» **YOUR ASSIGNMENT**:
Count how many lines in the data hold the word "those", and give that number alone.

» **DATA PROVIDED**:
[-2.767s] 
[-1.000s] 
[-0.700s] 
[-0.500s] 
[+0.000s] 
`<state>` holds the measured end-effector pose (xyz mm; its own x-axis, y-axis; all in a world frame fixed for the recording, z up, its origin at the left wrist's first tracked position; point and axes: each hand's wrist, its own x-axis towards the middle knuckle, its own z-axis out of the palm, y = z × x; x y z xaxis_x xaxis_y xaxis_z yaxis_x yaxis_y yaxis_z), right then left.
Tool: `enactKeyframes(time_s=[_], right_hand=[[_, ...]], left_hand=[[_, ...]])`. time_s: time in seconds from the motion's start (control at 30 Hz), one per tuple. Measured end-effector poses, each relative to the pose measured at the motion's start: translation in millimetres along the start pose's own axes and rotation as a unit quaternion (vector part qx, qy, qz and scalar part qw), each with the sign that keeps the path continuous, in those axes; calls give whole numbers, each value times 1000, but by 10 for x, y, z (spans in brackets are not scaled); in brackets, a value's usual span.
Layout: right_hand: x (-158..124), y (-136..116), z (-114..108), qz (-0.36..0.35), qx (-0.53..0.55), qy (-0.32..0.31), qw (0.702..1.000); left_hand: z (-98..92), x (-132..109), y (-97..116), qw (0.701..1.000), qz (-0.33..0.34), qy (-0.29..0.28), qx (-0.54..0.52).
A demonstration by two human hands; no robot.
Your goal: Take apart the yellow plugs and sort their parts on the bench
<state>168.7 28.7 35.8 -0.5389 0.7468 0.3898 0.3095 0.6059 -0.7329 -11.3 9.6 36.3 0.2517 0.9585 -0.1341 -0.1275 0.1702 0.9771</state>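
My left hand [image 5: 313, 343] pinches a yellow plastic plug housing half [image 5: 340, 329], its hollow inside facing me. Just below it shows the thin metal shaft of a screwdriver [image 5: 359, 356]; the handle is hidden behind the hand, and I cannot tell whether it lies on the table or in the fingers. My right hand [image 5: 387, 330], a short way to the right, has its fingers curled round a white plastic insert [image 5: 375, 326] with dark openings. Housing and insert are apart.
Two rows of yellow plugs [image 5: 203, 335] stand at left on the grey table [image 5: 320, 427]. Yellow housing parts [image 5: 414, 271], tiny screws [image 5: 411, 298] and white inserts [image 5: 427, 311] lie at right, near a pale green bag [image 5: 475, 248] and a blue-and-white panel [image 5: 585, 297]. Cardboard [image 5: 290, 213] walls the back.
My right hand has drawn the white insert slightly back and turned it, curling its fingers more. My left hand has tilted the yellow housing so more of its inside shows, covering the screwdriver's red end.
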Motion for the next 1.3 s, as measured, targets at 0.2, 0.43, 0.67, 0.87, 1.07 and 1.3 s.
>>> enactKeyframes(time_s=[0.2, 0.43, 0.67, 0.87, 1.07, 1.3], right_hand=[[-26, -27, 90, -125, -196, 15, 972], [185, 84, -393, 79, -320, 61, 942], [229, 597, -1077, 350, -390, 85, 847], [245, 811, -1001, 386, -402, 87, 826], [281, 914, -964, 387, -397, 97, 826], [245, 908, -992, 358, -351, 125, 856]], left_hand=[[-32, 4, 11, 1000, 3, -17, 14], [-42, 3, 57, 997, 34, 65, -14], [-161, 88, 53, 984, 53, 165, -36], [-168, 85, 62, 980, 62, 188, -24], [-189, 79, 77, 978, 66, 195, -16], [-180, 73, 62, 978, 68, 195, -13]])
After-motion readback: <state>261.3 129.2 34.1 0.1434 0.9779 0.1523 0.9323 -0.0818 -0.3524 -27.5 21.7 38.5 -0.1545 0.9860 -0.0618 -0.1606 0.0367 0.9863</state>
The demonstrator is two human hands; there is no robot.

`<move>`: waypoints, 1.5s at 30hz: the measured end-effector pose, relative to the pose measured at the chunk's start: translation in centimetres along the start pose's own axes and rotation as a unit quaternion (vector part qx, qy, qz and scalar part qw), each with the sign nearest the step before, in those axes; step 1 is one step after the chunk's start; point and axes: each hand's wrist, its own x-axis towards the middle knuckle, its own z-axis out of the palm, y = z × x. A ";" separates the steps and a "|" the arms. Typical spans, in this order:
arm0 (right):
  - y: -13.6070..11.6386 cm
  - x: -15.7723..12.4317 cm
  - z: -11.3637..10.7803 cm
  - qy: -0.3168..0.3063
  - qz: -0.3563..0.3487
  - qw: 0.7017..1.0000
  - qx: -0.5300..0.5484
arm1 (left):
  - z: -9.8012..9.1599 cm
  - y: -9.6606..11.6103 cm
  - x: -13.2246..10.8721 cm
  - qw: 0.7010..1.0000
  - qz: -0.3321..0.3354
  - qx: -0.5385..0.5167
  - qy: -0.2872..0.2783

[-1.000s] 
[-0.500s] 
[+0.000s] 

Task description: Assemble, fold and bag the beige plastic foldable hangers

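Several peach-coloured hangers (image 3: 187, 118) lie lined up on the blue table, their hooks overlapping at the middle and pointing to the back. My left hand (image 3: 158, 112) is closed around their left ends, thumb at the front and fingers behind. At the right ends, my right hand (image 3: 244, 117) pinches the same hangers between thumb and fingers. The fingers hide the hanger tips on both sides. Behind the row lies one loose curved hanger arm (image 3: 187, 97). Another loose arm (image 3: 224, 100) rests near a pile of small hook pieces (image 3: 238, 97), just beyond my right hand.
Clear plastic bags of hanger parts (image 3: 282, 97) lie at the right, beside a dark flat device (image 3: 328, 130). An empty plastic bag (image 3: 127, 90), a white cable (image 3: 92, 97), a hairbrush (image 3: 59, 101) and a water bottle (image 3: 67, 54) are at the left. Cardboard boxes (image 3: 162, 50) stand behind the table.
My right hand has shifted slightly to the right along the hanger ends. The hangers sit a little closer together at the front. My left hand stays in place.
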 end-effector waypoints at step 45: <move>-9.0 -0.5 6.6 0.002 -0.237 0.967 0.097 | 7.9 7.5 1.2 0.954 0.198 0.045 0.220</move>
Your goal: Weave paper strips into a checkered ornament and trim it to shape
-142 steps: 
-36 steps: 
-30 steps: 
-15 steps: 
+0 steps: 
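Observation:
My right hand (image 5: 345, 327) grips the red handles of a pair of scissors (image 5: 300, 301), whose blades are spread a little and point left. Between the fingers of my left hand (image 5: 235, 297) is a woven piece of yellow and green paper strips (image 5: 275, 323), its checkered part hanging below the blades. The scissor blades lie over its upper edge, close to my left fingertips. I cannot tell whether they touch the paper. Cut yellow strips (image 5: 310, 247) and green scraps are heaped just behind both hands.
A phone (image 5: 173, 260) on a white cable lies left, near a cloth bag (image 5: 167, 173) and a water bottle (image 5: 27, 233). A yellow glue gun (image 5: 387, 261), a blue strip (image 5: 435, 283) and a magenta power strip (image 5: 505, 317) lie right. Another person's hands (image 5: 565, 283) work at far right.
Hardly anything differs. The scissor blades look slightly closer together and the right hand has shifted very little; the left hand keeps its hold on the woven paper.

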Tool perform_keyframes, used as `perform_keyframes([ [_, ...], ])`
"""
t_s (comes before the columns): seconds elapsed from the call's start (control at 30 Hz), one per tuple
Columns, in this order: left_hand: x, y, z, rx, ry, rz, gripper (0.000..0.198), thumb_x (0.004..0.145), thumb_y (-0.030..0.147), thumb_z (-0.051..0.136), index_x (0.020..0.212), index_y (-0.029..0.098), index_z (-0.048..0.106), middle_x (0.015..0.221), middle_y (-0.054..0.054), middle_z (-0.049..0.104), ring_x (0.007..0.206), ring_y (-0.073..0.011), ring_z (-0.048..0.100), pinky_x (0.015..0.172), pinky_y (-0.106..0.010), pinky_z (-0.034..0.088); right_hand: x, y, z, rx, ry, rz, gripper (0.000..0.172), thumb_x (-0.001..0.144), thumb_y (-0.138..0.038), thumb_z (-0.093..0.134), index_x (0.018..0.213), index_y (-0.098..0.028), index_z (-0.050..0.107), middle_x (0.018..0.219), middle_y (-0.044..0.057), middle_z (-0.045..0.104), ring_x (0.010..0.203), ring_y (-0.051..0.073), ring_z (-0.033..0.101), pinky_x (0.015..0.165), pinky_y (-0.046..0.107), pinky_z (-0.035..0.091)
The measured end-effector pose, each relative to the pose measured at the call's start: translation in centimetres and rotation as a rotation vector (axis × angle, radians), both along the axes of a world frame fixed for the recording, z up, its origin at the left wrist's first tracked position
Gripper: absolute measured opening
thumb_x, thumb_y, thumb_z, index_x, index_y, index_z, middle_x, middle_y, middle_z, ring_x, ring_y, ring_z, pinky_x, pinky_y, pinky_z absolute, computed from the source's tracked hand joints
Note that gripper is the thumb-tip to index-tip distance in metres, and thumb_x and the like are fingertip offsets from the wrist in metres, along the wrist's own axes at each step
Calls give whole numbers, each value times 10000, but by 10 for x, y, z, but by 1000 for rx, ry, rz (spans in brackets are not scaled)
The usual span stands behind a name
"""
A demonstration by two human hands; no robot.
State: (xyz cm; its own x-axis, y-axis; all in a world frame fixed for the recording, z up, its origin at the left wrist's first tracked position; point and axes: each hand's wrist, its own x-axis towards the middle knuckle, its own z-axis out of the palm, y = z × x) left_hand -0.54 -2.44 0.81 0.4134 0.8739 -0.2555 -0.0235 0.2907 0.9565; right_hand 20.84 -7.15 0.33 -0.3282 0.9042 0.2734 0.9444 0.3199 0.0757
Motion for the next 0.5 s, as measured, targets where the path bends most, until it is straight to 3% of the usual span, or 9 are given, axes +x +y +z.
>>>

» **PROBLEM SOLUTION**:
2